16 janvier 2009
Il comprend 24 États et 5 organisations internationales.

Washington - Vingt-quatre États et 5 organisations internationales ont formé au sein de l'ONU un groupe destiné à renforcer la lutte contre la piraterie au large de la Somalie.
« Le groupe de contact observe avec une profonde inquiétude que la piraterie au large de la Somalie a augmenté considérablement en 2008 et que l'on peut s'attendre à un accroissement des attaques dirigées contre les navires de transport si l'on ne redouble pas les efforts au niveau international », indique le communiqué que le nouveau groupe a diffusé le 14 janvier au siège de l'ONU.
Le groupe de contact sur la piraterie au large de la Somalie a été créé au siège de l'ONU à New York, dans le cadre de la résolution 1851 que le Conseil de sécurité a adoptée le 16 décembre. Cette résolution autorise les États et les organisations régionales de sécurité à prendre toutes les mesures nécessaires dans le territoire somalien pour empêcher la préparation et la réalisation d'actes de piraterie en haute mer.
La résolution 1846 adoptée le 2 décembre autorise les États à lutter contre la piraterie en mer, au large de la Somalie.
Selon l'Organisation maritime internationale (OMI), 440 actes de piraterie et de vol à main armée ont eu lieu au large de la Somalie depuis que cette organisation a commencé d'établir des statistiques à ce sujet en 1984. En 2008, a indiqué l'OMI, il y a eu plus de 120 attaques, les pirates se sont emparés de quelque 35 navires et ont enlevé 600 membres d'équipage en vue d'obtenir une rançon. À l'heure actuelle, ils détiennent 14 navires et quelque 280 marins de 25 pays en Somalie. Deux membres d'équipage ont été tués lors d'attaques.
« Les pirates exigent des rançons s'élevant à plusieurs millions de dollars pour la libération des otages, des navires et des marchandises. La piraterie entrave la livraison à la Somalie d'une aide humanitaire essentielle, fait augmenter à un montant presque prohibitif les primes d'assurance des armateurs dans une des zones de navigation les plus fréquentées du monde, porte atteinte à l'économie des pays côtiers en obligeant les navires à passer par le cap de Bonne-Espérance et crée le risque d'une catastrophe écologique lorsque les navires sont la proie de personnes hostiles », fait remarquer le groupe dans son communiqué.
Jusqu'ici, les pirates ont été en grande partie les maîtres du jeu le long de la côte somalienne et dans le golfe d'Aden, que près de 20.000 navires transportant près d'un dixième des marchandises qui font l'objet d'échanges commerciaux dans le monde empruntent chaque année, après être passés par le canal de Suez en Égypte ou pour s'y rendre.

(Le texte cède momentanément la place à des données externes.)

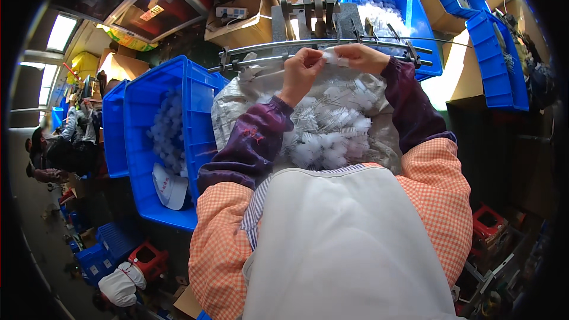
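My left hand (301,76) and my right hand (365,59) meet in front of the metal rods (261,49). Fingertips of both are closed on a small white translucent piece (333,57), partly hidden by the fingers; its exact kind is too small to tell. Beneath my hands a grey cloth (226,112) spreads over my lap. On it lies a heap of white bristly pieces with thin wires (332,136), like small wire brushes. Behind the rods stands a dark metal machine (318,15).
At my left a blue bin (198,104) holds white tufted pieces and a white cap (169,186). Another blue bin (422,26) with white pieces stands behind the rods. Blue crates (496,62) are at the far right, cardboard boxes (240,26) at the back. People sit at far left.
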The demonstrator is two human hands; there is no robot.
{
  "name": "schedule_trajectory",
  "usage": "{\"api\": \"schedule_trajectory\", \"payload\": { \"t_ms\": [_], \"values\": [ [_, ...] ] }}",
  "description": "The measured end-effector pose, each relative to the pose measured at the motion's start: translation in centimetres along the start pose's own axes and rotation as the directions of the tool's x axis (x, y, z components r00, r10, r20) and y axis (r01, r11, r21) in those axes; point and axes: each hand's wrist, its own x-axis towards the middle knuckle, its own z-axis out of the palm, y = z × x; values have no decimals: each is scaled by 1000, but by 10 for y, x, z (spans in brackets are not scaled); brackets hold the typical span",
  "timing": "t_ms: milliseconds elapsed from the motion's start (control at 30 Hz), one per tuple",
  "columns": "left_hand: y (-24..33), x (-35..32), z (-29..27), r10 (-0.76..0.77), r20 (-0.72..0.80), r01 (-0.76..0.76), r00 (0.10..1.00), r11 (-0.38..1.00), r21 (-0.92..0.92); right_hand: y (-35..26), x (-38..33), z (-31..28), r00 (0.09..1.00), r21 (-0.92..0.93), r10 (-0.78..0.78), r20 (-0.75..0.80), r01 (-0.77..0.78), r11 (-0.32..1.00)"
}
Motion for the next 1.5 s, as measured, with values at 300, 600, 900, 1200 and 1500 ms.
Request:
{"api": "schedule_trajectory", "payload": {
  "t_ms": [300,600,900,1200,1500],
  "values": [
    [-24,-23,-28,-366,511,-225,778,598,770,60,57,-54,702,-719,-251,-667,-517,464],
    [-33,-28,-27,-405,604,-196,687,696,691,73,78,-58,725,-737,-200,-659,-572,359],
    [-18,-19,-36,-424,692,-148,584,783,605,77,76,-61,719,-732,-184,-670,-599,325],
    [-26,-23,-37,-279,690,-199,668,826,527,70,79,-64,722,-668,-73,-688,-590,454],
    [-23,-20,-34,-200,589,-220,783,797,563,59,55,-55,633,-628,-90,-769,-720,296]
  ]
}}
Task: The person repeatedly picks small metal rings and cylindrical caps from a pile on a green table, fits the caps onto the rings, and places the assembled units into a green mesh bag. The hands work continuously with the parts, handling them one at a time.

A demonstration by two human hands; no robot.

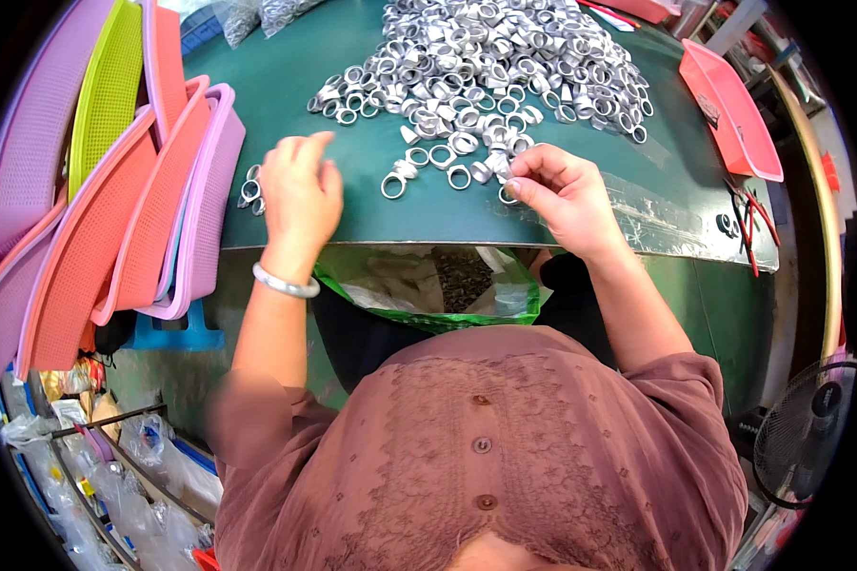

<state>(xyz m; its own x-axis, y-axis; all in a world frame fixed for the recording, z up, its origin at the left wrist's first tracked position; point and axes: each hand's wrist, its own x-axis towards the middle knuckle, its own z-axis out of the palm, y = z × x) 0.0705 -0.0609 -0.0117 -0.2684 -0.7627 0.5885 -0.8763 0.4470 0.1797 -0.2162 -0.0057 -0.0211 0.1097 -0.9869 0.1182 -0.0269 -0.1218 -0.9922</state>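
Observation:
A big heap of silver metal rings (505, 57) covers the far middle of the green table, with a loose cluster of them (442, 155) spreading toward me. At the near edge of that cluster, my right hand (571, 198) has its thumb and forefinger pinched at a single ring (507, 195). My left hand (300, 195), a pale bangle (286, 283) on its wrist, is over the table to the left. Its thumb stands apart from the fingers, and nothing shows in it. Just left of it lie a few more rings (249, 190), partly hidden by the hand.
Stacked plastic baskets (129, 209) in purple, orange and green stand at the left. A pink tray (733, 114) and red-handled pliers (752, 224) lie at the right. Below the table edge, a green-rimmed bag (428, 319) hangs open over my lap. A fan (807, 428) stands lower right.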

Depuis 1991, la Somalie est un pays dont les institutions politiques fonctionnent très mal.
Le nouveau groupe de contact comprend les pays suivants : l'Allemagne, l'Arabie saoudite, l'Australie, la Chine, la Corée du Sud, le Danemark, Djibouti, l'Égypte, les Émirats arabes unis, l'Espagne, les États-Unis, la France, la Grèce, l'Inde, l'Italie, le Japon, le Kénya, Oman, les Pays-Bas, la Russie, le Royaume-Uni, la Somalie (gouvernement fédéral de transition), la Turquie et le Yémen. Il comprend également l'Union africaine, l'Union européenne, l'Organisation maritime internationale, l'OTAN et le secrétariat de l'ONU.
Selon l'agence Associated Press, le secrétaire d'État adjoint aux affaires politico-militaires des États-Unis, M. Mark Kimmitt, a déclaré à la presse : « Nous sommes convaincus que 2009 sera l'année où nous pourrons renverser la situation si nous œuvrons de concert en tant que groupe de pays non seulement dans le domaine militaire, mais aussi dans les domaines judiciaire, financier et commercial. »
À l'heure actuelle, 16 pays ont envoyé des navires de guerre au large de la Somalie en vue de prévenir les actes de piraterie. Le 8 janvier, la marine militaire des États-Unis a annoncé la création d'une force maritime multinationale sous commandement américain qui serait chargée de lutter contre les pirates dans le golfe d'Aden, la mer d'Arabie, l'océan Indien et la mer Rouge. Elle a déclaré qu'elle s'attendait à ce que 20 États se joignent à cette force.